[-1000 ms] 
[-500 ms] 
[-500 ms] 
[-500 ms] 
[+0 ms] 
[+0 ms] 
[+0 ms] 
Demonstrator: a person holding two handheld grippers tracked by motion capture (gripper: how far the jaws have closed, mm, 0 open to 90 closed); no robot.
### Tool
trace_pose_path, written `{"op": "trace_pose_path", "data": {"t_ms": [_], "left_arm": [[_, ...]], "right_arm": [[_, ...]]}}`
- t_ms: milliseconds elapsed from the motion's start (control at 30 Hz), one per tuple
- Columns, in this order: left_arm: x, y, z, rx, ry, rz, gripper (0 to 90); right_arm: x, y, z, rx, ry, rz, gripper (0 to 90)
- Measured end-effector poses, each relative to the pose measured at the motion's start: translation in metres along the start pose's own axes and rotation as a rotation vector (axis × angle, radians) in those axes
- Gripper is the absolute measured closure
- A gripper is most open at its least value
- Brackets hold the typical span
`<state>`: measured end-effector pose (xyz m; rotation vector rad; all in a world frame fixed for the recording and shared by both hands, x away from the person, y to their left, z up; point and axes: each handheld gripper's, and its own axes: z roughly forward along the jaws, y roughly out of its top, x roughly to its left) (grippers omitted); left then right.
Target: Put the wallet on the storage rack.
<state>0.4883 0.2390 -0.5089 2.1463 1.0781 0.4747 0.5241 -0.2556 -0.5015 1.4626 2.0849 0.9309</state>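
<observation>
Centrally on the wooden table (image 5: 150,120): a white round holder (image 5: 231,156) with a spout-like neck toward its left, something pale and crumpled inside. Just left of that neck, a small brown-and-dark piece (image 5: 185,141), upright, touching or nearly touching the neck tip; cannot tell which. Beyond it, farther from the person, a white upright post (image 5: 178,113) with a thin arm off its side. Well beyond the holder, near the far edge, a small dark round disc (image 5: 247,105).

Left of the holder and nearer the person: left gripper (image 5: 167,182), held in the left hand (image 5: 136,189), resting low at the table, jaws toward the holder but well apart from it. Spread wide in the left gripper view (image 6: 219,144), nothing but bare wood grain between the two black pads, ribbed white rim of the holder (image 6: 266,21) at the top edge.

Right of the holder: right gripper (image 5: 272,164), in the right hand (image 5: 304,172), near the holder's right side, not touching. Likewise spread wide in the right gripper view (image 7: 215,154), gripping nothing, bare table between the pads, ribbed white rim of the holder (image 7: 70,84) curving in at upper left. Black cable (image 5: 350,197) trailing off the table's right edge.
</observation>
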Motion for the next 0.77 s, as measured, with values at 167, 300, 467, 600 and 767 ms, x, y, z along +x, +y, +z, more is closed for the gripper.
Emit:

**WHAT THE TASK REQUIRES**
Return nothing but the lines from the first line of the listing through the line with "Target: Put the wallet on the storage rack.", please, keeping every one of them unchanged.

**RESULT OF THIS EXERCISE**
[-1000 ms] 
[-500 ms] 
[-500 ms] 
[-500 ms] 
[+0 ms] 
[+0 ms] 
[+0 ms] 
Demonstrator: a person holding two handheld grippers tracked by motion capture (gripper: how far the jaws have closed, mm, 0 open to 90 closed); no robot.
### Tool
trace_pose_path, written `{"op": "trace_pose_path", "data": {"t_ms": [_], "left_arm": [[_, ...]], "right_arm": [[_, ...]]}}`
- t_ms: milliseconds elapsed from the motion's start (control at 30 Hz), one per tuple
- Columns, in this order: left_arm: x, y, z, rx, ry, rz, gripper (0 to 90); right_arm: x, y, z, rx, ry, rz, gripper (0 to 90)
- Measured end-effector poses, each relative to the pose measured at the motion's start: translation in metres along the start pose's own axes and rotation as a rotation vector (axis × angle, radians) in those axes
- Gripper is the absolute measured closure
- A gripper is most open at its least value
- Brackets hold the typical span
`<state>`: measured end-effector pose (xyz m; rotation vector rad; all in a world frame fixed for the recording and shared by both hands, x away from the person, y to their left, z up; point and axes: each handheld gripper's, and its own axes: z roughly forward along the jaws, y roughly out of its top, x roughly to its left) (grippers omitted); left then right.
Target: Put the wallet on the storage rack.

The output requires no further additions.